Table 1: Sample-Level Quality Summary¶
This table shows the absolute count and percentage of samples (rows) affected by various issues.
total_samples = len(df)
num_missing_samples = df.isnull().any(axis=1).sum()
num_duplicate_samples = df.duplicated(keep=False).sum()
num_negative_samples = (df_numerical < 0).any(axis=1).sum()
sample_summary = pd.DataFrame(
{
"Issue": [
"Missing Values (NaN)",
"Exact Duplicates",
"Unplausible (Negative) Values",
],
"Affected Samples": [
num_missing_samples,
num_duplicate_samples,
num_negative_samples,
],
"Percentage of Total (%)": [
(num_missing_samples / total_samples) * 100,
(num_duplicate_samples / total_samples) * 100,
(num_negative_samples / total_samples) * 100,
],
}
)
print("Sample-Level Data Quality Summary:")
print(sample_summary.to_string(index=False))Sample-Level Data Quality Summary:
Issue Affected Samples Percentage of Total (%)
Missing Values (NaN) 0 0.000000
Exact Duplicates 0 0.000000
Unplausible (Negative) Values 2 0.000462
Table 2: Feature-Level Quality Summary¶
Highlights features suffering from extreme sparsity or zero variance. We will filter out the features that have 0 issues to focus on the problematic ones.
feature_summary = pd.DataFrame(index=df_numerical.columns)
feature_summary["% Missing"] = df_numerical.isnull().mean() * 100
feature_summary["% Negative"] = (df_numerical < 0).mean() * 100
feature_summary["% Zeros"] = (df_numerical == 0).mean() * 100
# Also let's highlight "Zero Variance" features (features where all values are identical, e.g. 100% zeros)
feature_summary["Is Zero Variance"] = df_numerical.nunique() <= 1
# Display top 15 features with highest percentage of zeros
print("Feature-Level Quality Summary (Top 15 sparse features):")
print(feature_summary.sort_values(by="% Zeros", ascending=False).head(15).round(4))Feature-Level Quality Summary (Top 15 sparse features):
% Missing % Negative % Zeros Is Zero Variance
Fwd Bulk Rate Avg 0.0 0.0 100.0000 True
Bwd PSH Flags 0.0 0.0 100.0000 True
Fwd Packet/Bulk Avg 0.0 0.0 100.0000 True
Fwd Bytes/Bulk Avg 0.0 0.0 100.0000 True
Bwd URG Flags 0.0 0.0 100.0000 True
Bwd Bytes/Bulk Avg 0.0 0.0 99.8281 False
Bwd Packet/Bulk Avg 0.0 0.0 99.8281 False
Bwd Bulk Rate Avg 0.0 0.0 99.8281 False
Bwd Packet Length Min 0.0 0.0 99.6994 False
Bwd IAT Std 0.0 0.0 99.3947 False
Subflow Bwd Bytes 0.0 0.0 99.3878 False
Bwd Packet Length Std 0.0 0.0 99.3674 False
Bwd IAT Min 0.0 0.0 99.3372 False
Bwd IAT Mean 0.0 0.0 99.3168 False
Bwd IAT Max 0.0 0.0 99.3168 False
5. Data Distribution Analysis & Normality Assessment¶
To truly understand the skewness of our data, we need to plot histograms. However, the shape of a histogram is highly sensitive to the number of bins used. If we guess the bin count, important patterns may be hidden. Therefore, we use mathematical formulas tailored for non-normal, highly skewed data to objectively calculate optimal bin sizes.
Doane’s Rule is particularly useful when dealing with non-normal data as it accounts for skewness.
Freedman-Diaconis Rule uses the interquartile range and is very robust to outliers.
5.1. Doane’s Rule¶
Histograms using Doane’s rule.
plot_distributions(df_numerical, hist_bins="doane")

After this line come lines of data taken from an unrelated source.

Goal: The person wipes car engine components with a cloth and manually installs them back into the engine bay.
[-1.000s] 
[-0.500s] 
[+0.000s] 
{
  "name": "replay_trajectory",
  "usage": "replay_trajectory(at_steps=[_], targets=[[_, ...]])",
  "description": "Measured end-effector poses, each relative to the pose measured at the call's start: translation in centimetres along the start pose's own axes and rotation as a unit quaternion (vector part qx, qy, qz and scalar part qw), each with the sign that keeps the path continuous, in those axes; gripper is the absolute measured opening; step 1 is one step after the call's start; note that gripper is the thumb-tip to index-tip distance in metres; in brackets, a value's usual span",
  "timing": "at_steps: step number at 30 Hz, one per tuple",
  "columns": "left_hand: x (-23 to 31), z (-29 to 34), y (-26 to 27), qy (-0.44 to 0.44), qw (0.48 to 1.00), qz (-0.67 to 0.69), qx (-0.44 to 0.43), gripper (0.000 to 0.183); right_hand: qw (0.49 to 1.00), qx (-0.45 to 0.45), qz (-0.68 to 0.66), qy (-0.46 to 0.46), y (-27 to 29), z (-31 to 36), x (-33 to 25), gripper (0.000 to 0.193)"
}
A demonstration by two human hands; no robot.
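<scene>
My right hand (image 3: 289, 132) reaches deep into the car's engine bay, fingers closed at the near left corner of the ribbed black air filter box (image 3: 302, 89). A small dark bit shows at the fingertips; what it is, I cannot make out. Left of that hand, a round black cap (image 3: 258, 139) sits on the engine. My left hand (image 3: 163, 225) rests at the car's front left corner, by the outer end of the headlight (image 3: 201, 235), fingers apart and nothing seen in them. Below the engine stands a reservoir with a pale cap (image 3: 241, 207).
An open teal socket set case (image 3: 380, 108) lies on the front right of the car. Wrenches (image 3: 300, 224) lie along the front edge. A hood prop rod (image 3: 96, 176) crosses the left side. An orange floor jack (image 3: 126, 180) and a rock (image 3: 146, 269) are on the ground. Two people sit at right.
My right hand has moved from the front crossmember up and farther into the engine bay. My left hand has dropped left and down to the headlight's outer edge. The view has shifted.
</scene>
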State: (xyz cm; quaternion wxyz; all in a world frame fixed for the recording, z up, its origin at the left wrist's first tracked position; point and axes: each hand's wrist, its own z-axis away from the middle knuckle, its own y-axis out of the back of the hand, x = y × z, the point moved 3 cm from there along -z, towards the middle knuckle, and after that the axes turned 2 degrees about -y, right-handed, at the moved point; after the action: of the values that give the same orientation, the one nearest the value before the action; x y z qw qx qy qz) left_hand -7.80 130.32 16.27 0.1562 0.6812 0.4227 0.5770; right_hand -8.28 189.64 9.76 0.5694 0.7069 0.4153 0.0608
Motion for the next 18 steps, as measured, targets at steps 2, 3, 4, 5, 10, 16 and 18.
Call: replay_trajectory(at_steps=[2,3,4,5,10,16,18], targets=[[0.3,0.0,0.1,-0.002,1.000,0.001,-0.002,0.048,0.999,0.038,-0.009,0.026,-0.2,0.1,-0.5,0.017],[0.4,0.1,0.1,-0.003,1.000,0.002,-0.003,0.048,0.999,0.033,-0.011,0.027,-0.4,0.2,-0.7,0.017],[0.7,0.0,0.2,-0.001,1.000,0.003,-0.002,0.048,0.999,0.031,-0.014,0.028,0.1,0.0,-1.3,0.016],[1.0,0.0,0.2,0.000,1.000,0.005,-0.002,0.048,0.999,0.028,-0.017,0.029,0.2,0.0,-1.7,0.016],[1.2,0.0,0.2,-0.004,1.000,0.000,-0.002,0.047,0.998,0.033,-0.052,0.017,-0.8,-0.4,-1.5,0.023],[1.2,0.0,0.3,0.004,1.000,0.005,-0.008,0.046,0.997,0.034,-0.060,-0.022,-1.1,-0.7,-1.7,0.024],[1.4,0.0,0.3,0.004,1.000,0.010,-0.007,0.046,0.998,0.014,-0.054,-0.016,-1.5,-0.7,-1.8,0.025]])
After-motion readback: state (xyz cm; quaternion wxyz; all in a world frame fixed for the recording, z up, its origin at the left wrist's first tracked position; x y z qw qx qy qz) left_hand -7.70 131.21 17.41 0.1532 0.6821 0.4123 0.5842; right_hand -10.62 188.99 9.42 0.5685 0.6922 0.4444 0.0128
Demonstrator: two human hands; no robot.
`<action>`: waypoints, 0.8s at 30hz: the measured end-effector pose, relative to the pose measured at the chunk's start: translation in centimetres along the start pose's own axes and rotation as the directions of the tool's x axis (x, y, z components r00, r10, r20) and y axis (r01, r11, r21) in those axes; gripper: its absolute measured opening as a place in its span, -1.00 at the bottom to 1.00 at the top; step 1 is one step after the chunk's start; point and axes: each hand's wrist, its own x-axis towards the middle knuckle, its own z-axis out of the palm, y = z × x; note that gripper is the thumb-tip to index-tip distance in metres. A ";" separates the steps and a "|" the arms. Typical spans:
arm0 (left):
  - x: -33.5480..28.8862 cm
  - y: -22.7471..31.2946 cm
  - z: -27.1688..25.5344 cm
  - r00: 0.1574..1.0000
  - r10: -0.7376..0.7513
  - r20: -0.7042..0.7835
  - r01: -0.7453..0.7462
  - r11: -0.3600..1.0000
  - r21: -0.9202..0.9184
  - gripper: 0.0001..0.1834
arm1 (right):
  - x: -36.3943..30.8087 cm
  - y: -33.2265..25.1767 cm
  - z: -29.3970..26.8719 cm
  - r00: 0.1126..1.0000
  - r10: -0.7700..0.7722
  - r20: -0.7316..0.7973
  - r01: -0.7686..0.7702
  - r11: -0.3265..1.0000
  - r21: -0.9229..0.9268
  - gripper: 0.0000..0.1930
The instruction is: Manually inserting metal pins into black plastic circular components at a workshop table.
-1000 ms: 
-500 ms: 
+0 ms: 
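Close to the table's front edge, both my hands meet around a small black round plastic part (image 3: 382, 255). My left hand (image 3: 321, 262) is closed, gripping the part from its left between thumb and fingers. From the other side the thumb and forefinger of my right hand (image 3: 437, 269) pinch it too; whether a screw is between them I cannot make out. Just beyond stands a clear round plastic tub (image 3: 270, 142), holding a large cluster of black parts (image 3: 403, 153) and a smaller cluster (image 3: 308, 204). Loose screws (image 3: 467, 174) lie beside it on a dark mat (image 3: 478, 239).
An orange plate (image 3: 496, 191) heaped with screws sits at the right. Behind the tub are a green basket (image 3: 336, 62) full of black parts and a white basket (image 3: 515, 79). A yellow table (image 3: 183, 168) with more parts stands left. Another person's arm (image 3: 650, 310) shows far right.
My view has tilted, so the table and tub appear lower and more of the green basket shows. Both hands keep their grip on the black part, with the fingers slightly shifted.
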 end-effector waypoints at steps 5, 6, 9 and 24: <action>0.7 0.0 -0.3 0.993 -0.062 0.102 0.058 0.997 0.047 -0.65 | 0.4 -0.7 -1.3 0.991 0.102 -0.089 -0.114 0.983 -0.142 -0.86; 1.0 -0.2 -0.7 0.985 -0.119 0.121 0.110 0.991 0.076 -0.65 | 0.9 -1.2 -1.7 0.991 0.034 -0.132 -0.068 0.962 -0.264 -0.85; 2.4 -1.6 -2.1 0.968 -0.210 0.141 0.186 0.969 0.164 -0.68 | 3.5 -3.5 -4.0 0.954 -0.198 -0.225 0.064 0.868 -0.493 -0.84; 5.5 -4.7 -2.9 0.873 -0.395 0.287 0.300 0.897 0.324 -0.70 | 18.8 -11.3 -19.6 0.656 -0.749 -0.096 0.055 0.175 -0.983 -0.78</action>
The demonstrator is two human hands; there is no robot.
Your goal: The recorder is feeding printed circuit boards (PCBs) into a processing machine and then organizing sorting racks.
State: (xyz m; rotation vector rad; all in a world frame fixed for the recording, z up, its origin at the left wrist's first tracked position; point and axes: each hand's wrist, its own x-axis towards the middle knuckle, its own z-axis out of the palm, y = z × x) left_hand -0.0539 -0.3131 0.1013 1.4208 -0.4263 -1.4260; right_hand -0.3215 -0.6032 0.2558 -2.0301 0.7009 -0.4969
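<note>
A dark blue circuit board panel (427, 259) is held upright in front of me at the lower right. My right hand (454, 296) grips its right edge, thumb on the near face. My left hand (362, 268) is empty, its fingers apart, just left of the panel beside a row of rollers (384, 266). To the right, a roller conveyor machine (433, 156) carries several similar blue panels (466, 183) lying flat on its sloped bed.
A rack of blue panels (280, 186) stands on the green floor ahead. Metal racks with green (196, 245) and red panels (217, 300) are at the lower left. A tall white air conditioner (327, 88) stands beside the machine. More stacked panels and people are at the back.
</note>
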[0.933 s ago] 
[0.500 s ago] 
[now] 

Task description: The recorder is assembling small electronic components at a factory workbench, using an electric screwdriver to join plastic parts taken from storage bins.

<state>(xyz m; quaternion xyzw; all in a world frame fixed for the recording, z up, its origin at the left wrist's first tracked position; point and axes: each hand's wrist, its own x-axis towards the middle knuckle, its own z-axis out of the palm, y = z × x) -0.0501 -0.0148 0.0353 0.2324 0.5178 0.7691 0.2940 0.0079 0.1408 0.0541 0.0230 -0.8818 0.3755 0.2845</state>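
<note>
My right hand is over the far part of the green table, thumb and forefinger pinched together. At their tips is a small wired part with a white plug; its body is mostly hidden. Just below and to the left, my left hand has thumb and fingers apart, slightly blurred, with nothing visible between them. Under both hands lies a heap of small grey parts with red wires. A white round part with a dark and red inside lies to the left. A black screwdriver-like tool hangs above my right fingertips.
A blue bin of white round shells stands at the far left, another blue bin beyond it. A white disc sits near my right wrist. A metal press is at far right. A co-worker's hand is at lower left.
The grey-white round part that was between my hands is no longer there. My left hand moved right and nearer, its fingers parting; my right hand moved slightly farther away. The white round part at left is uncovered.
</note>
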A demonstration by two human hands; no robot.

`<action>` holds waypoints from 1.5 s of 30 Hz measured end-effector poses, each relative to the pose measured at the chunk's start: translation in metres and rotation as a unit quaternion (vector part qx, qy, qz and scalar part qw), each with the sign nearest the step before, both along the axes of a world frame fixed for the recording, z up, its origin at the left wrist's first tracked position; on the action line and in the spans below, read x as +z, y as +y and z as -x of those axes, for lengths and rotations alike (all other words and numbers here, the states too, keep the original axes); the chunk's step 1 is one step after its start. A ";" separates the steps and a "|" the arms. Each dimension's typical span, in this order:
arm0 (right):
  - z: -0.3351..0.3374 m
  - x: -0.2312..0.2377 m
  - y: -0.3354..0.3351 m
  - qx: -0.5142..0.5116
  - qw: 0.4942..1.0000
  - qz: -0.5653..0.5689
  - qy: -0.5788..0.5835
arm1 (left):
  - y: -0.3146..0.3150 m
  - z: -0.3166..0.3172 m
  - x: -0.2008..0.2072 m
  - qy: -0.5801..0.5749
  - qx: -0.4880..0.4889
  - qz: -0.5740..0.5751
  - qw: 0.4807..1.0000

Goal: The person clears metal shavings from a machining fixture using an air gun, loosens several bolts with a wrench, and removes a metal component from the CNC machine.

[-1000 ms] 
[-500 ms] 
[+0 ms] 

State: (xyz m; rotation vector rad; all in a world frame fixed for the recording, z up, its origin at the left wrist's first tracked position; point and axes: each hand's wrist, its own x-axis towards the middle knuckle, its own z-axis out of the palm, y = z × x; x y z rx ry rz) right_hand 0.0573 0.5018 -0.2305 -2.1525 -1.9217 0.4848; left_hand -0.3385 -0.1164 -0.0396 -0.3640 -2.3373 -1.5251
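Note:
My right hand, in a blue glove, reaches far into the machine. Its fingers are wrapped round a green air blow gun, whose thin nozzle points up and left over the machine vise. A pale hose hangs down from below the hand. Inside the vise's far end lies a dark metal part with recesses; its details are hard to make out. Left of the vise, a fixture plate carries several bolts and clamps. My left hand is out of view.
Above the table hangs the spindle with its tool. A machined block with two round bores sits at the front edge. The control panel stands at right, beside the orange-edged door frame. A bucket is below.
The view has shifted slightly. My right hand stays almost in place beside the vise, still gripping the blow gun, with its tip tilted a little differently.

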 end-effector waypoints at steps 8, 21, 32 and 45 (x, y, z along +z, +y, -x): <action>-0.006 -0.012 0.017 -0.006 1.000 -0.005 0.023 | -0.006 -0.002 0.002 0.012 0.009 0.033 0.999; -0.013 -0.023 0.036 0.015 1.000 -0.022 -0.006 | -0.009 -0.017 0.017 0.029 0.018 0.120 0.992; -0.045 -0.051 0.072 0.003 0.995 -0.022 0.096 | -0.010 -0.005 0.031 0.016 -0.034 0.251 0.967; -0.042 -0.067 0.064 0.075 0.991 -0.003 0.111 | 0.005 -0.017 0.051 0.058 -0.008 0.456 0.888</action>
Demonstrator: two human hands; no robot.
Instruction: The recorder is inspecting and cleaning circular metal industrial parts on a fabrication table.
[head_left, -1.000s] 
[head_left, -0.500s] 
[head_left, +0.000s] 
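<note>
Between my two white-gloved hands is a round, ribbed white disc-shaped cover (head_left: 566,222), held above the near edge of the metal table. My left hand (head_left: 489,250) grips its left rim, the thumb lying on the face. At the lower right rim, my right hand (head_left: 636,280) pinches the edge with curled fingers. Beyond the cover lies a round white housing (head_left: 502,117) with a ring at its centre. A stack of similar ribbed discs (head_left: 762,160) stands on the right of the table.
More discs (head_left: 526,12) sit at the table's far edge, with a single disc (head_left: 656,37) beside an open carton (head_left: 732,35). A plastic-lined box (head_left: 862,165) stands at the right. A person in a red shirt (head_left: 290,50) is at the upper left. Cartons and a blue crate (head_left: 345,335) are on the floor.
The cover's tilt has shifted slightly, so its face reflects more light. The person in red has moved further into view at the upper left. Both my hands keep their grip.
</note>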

5.2. Freedman–Diaconis Rule¶
Histograms using Freedman-Diaconis rule.
plot_distributions(df_numerical, hist_bins="fd")









We want to plot a few heavily zero-inflated features separately.
plot_distributions(
df_numerical[
[
"Bwd PSH Flags",
"Bwd URG Flags",
"Fwd Bytes/Bulk Avg",
"Fwd Packet/Bulk Avg",
"Fwd Bulk Rate Avg",
]
],
hist_bins=4,
)
5.3. Q-Q Plots¶
A Quantile-Quantile (Q-Q) Plot compares our data’s distribution against a theoretical normal distribution. If the data is normally distributed, the points will form a straight 45-degree line.
plot_q_qplots(df_numerical)









6. Summary of Findings¶
Based on our EDA, the following issues must be addressed in the Data Cleaning pipeline (Notebook 2):
| Issue | Example | Recommended action |
|---|---|---|
| Class imbalance | 11% Benign, 89% Malicious | Resampling or class weights during modeling. |
| Categorical columns stored as int | Src Port, Dst Port, Protocol | Convert to str / isolate from numerical matrix / one‑hot encode. |
| Exact duplicate rows | 1,802 duplicates | Drop duplicates to prevent data leakage. |
| Negative values | Flow IAT Min = -1 | Drop corrupted rows (only 2). |
| Invalid port numbers | Src Port = -1 | Drop rows (or set to 0). |
| Constant columns | Features with single unique value | Remove entirely (Zero Variance Filter). |
| Non‑behavioural identifiers | Flow ID, Timestamp | Remove to prevent model bias/leakage. |
| High sparsity | >80% zeros for many features | Consider dropping or map overlapping zero patterns for PCA. |
| Non‑normal distributions | Extreme skewness in Q-Q plots | Use non‑parametric correlation analysis (e.g. Spearman/Kendall). |
7. Wrap-up & Checkpoint¶
We have successfully:
Profiled the dataset dimensions and class imbalance.
Distinguished logical (categorical) vs. physical (numerical) feature types.
Generated comprehensive feature-level statistics.
Identified duplicates, missingness, and physically impossible values.
Established a decision framework for data cleaning.
Confirmed heavy-tailed, non-normal distributions requiring non-parametric statistics.
Next Steps (Notebook 2):
Apply the decision framework to drop duplicates, zero-variance features, and invalid rows.
Cast categorical identifiers to strings to prevent false ordinal relationships.
Analyse and map overlapping zero patterns to prepare for dimensionality reduction.